We get several messages a day from people along these lines - here is an
example from yesterday I just pulled from our suggestions/comment submission
system: "I love your site. After spending frustrating hours with Map My Ride,
your site is so easy. And, even better is the Cue Sheet. Thank you."

------
jarin
Please post this thread again in a few months. Fingers crossed!

------
cheald
Yup. Single man hobby project turned profitable product. Niche SaaS, took
about 10 months to clear the 50k hurdle, but I've done almost no marketing for
it either.

------
cheae
Started two years ago 19K first year.

Still have few more months in the second year,already passed the 50K+ mark.

------
code
Was previously but sold the last startup. Currently working on another startup
but haven't launched yet.

------
justinchen
Yes, including after pay + benefits for 2 FT founders (+ ~4 contractors).
Started FT without profit or product 5 years ago. Bootstrapped. 1st hit
profitability ~2 years after starting. Advertising biz model.
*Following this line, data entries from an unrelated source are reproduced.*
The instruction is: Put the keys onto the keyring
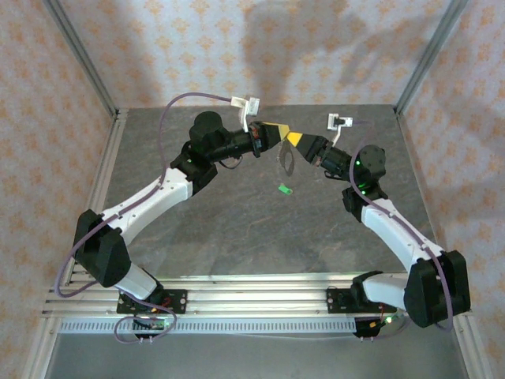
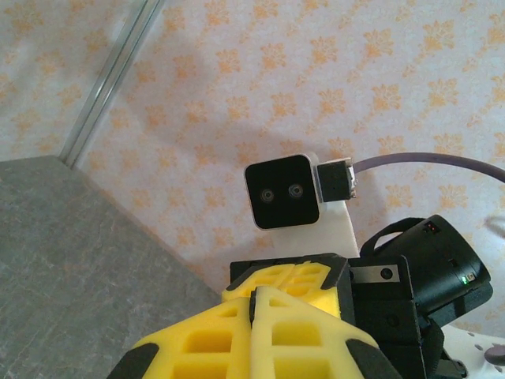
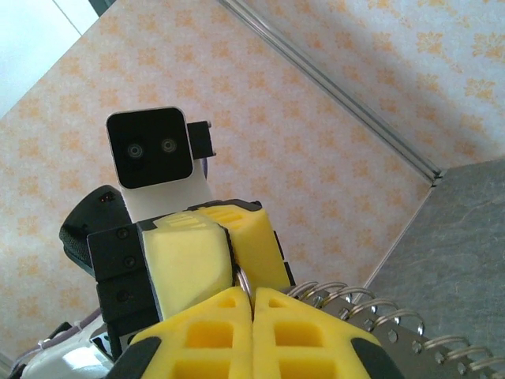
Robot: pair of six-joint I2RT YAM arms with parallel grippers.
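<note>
A: Where is the keyring (image 1: 288,160)?
B: It hangs just under your left gripper (image 1: 282,131) and right gripper (image 1: 291,139). Both jaws are squeezed tight. I cannot tell which one holds it. Move slowly and do not tug.

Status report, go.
Left gripper and right gripper shut, tips meeting. Keyring dangles beneath them. Small green piece on table below, not obstructing.

Peach floral wallpaper (image 1: 237,47); grey slate-look tabletop (image 1: 237,229); aluminium corner posts (image 1: 79,55); soft shadows above
</note>
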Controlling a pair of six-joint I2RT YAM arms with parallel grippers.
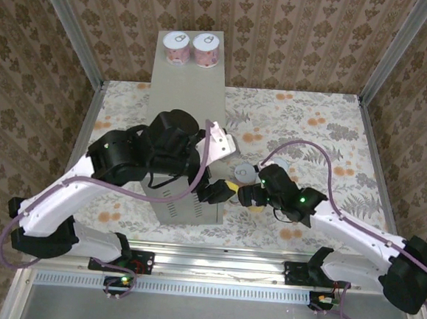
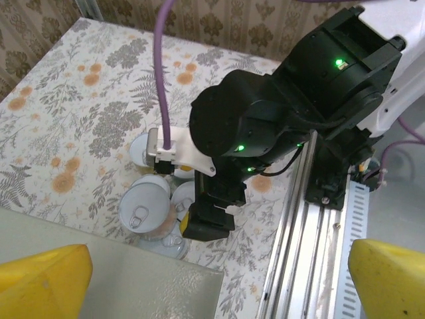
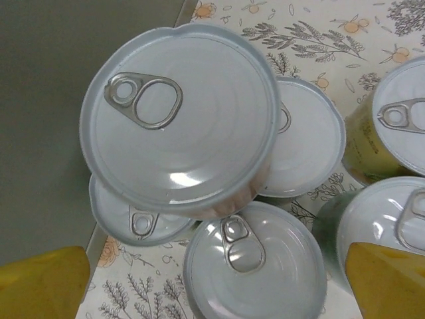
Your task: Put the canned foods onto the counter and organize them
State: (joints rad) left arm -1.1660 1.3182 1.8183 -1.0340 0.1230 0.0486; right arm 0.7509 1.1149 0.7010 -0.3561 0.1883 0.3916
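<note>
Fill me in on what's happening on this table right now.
Two robot arms are putting cans onto the counter. Two pink-labelled cans already stand side by side at its far end. Six more cans sit bunched on the floral surface beside the counter. The right gripper hangs open just above that bunch, holding nothing. The left gripper is open too, above the counter's near end, and also empty.

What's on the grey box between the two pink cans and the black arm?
Nothing: top view shows grey-beige metal box's flat top bare between pink-labelled cans and left arm.
</note>
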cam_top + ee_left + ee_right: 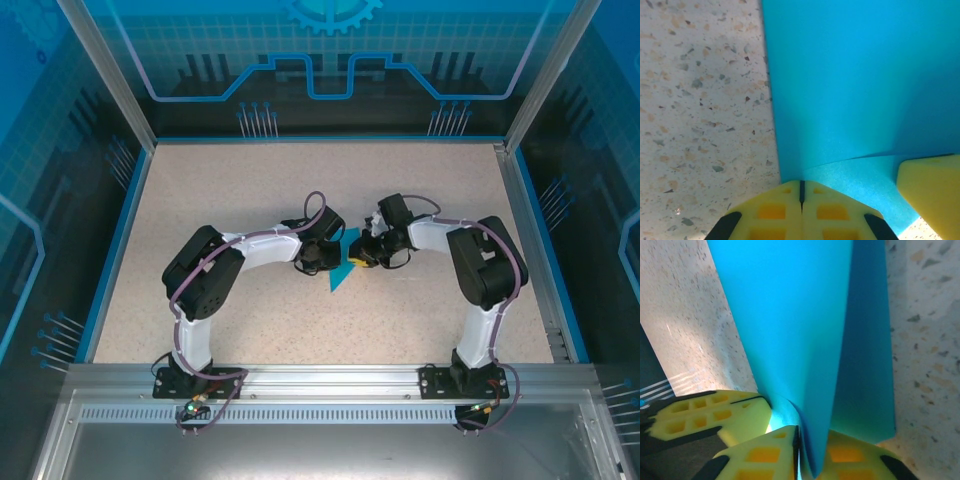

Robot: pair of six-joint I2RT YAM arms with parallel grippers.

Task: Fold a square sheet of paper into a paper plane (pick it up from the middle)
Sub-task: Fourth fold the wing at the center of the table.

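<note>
Yellow right fingers [765,455] pinching paper plane [341,268], tip pointing nearward

The left arm [205,275] goes up from its base, bends at the elbow and reaches in toward the middle. The right arm [485,265] does the same from the other side, so the two wrists almost meet. The left gripper [801,197] has its two yellow fingers pressed tight together, with the tips right at the edge of the folded blue paper [850,90]. It is hard to tell if any paper is caught between them. The right gripper [799,452] squeezes the paper, which runs down between its fingers. The two grippers sit just beside each other, tip near tip.
</note>
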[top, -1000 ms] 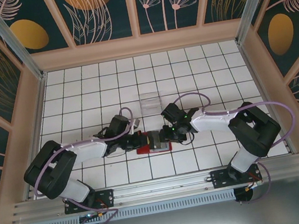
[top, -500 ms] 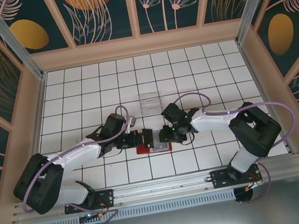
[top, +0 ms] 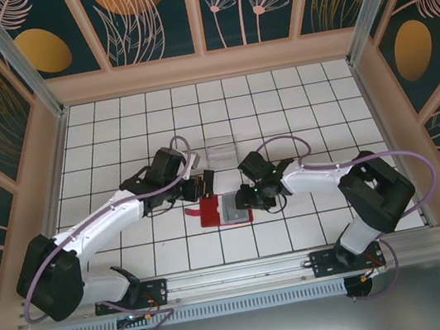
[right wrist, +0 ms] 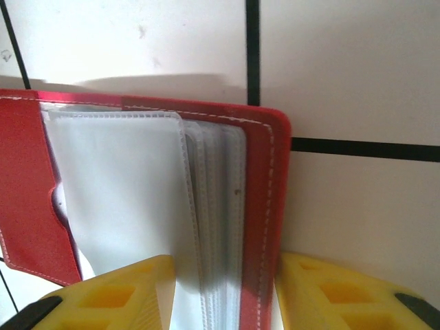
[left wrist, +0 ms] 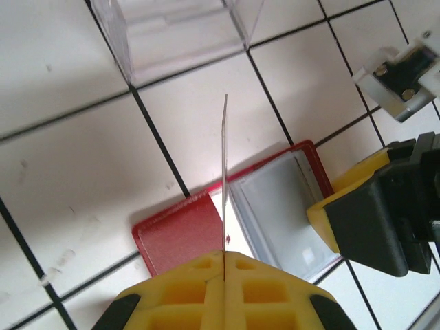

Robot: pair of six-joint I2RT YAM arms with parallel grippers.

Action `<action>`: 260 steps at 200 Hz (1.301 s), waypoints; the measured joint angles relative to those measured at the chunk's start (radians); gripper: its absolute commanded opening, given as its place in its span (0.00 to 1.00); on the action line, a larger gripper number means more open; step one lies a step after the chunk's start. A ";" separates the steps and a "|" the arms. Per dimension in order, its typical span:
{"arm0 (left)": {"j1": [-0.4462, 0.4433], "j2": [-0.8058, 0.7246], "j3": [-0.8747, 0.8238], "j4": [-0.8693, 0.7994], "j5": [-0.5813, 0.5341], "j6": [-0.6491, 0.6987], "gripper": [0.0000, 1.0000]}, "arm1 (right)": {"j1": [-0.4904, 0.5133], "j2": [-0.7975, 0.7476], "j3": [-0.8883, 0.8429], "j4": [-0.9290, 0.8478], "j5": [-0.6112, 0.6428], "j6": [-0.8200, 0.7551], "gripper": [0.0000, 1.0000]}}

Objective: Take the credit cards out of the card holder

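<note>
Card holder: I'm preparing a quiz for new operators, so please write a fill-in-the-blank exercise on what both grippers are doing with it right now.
1. The left gripper is shut on a thin ____, held apart from the card holder.
2. The right gripper clamps one edge of the open card holder, whose cover is ____.
3. Beyond the card holder stands a ____ plastic box.

Missing words: card; red; clear.

From above I see the small red folding card holder (top: 211, 213) lying open on the white gridded table (top: 114, 131), grey inner side up. My right gripper (top: 245, 201) clamps its right edge. My left gripper (top: 204, 185) pinches a small dark thin card (top: 210, 181), between the holder and the clear plastic box (top: 220, 150).
</note>
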 measured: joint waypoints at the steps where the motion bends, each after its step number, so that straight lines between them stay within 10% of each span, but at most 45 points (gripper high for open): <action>1: 0.000 0.000 0.002 -0.002 -0.001 0.003 0.00 | 0.000 0.000 0.000 -0.001 0.001 0.000 0.44; 178: 0.002 0.288 0.535 -0.190 -0.104 0.739 0.00 | -0.186 -0.157 0.043 -0.182 0.079 -0.117 0.43; 260: 0.022 0.668 1.029 -0.533 -0.095 1.099 0.00 | -0.284 -0.223 0.043 -0.229 0.085 -0.157 0.43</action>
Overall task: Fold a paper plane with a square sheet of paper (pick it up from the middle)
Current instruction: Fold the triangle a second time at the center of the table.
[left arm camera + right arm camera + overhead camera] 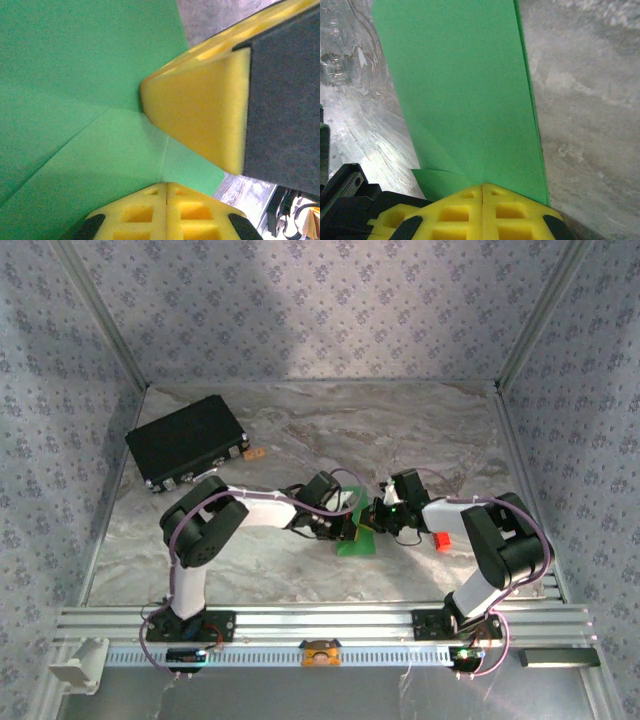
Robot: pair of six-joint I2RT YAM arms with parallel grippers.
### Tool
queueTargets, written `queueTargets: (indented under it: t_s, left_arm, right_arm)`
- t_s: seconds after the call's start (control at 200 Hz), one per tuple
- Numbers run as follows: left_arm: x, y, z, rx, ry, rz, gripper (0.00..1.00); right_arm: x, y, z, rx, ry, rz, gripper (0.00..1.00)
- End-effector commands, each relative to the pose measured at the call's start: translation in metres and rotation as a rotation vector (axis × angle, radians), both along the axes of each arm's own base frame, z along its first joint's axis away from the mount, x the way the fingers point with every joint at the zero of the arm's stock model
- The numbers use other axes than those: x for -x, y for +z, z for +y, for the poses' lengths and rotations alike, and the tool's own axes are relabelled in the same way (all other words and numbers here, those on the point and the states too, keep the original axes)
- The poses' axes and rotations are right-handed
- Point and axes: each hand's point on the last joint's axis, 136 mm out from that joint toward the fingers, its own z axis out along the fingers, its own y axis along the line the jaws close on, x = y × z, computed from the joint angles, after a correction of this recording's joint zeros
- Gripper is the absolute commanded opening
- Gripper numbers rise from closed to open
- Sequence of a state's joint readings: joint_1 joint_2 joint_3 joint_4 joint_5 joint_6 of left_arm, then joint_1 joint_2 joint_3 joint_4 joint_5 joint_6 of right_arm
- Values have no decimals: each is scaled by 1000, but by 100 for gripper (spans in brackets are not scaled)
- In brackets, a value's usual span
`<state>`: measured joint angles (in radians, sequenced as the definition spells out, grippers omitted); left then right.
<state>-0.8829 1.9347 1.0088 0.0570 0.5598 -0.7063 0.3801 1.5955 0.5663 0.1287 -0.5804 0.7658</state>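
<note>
**A:** How do the right gripper's (483, 186) jaws stand?

**B:** Closed, with no gap at the seam, and the tips are on the paper (465, 90). I can't tell whether they nip a layer or only press on it.

**A:** Which way does the paper lie from there?

**B:** Straight ahead of the tips. Its long axis runs from the bottom to the top of the right wrist frame. Stacked edges run down its right side and a slanted crease sits at lower left. I'd judge it partly folded and not yet a plane.

**A:** And the left gripper (166, 186)?

**B:** It is closed too, at the bottom of its own frame and touching the paper. A crease runs up from its seam. The right gripper's finger enters from the right of that frame, with its tip on the paper where the creases meet.

**A:** Which arm is nearer?

**B:** Neither, since both are on it. In the top view they meet nose to nose at mid-frame over the paper on the table (300, 430). The left arm comes in from the lower left with its elbow bent. The right arm comes in from the lower right, with a red block (440, 540) just beside it.

**A:** What does the next move turn on?

**B:** Probably on one tip pinning the paper while the other works along that long axis.
</note>
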Motion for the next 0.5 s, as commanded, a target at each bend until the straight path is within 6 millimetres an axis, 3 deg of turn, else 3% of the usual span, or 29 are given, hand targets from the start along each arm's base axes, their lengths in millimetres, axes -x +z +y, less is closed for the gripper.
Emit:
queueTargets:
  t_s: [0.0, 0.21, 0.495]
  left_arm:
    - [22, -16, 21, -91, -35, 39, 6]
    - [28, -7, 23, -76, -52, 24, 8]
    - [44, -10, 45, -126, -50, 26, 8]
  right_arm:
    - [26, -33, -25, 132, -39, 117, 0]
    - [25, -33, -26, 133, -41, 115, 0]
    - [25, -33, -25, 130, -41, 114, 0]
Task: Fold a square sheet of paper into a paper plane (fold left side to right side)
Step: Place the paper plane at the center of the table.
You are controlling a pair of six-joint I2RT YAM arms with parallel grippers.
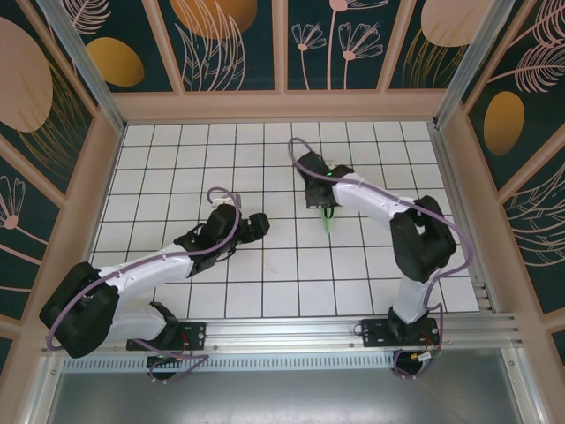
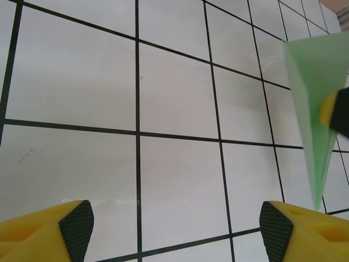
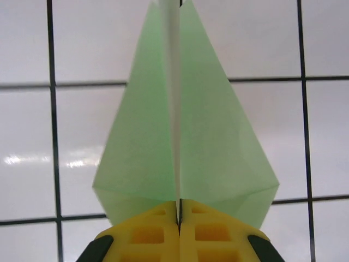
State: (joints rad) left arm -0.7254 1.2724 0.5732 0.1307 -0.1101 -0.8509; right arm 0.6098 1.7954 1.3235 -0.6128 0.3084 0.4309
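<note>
The seemingly finished paper plane [image 3: 212,142] is pinched along its centre crease by the closed right gripper [image 3: 179,210] over the table [image 1: 177,150], the left gripper [image 2: 174,224] spread wide nearby; only a gentle set-down seems required.

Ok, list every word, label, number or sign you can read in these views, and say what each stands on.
No readable text anywhere. The paper plane is plain pale green, the table carries only black grid lines, the wall panels show leaf and flower patterns without letters, and the yellow right end effector is unmarked.
</note>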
Biggest hurdle
was cold-starting growth with limited marketing budget.

I think that hits most of the questions I've seen in the thread.

------
podman
For those of you who have reached this milestone:

1) What type of business model did you use? (SaaS, ecommerce, etc.)

2) How long did it take to get there after launching?

3) What was the biggest hurdle you faced in getting there?

4) How many people were working with you?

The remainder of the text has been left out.